What is needed » Look through the data below and count each line where the word "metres" appears. Reply with the count alone.

Data provided »
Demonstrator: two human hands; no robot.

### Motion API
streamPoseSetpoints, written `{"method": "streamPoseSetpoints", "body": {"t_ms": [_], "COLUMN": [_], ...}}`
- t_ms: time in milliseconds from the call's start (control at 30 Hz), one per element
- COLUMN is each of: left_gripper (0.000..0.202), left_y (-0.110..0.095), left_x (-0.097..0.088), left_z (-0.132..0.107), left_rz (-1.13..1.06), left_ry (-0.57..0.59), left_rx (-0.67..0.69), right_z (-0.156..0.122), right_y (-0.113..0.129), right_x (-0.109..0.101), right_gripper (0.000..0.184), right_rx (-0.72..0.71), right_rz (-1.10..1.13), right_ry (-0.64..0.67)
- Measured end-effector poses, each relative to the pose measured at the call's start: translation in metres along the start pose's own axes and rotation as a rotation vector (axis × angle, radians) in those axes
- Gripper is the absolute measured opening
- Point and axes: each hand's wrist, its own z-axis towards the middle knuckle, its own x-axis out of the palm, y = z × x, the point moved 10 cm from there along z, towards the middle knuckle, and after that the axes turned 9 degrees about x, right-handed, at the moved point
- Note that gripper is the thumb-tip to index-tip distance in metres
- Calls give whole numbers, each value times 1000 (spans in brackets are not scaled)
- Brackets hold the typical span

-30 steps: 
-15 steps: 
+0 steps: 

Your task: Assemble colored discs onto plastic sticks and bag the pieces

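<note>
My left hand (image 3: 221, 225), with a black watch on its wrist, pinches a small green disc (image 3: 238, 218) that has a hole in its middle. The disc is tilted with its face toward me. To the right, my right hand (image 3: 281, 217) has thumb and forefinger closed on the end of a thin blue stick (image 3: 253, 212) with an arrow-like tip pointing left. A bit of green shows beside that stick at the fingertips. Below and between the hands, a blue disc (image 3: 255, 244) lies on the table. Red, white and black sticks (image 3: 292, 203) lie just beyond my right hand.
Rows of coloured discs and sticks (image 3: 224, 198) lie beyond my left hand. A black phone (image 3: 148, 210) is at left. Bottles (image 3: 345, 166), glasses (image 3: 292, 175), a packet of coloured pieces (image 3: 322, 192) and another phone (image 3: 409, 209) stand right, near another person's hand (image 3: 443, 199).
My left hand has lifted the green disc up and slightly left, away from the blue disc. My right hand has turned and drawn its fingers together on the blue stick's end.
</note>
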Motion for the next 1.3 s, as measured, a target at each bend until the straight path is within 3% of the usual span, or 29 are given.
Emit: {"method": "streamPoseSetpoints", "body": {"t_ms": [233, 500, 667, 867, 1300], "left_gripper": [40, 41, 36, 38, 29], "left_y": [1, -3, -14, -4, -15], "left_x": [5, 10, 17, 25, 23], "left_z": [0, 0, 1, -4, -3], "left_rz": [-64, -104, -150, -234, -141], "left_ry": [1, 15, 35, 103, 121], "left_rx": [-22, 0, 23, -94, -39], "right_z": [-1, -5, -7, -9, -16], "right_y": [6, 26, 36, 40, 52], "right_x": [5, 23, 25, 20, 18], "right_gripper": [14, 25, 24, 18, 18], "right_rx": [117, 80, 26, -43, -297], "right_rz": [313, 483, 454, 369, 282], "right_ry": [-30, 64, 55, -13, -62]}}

Finished exercise » 2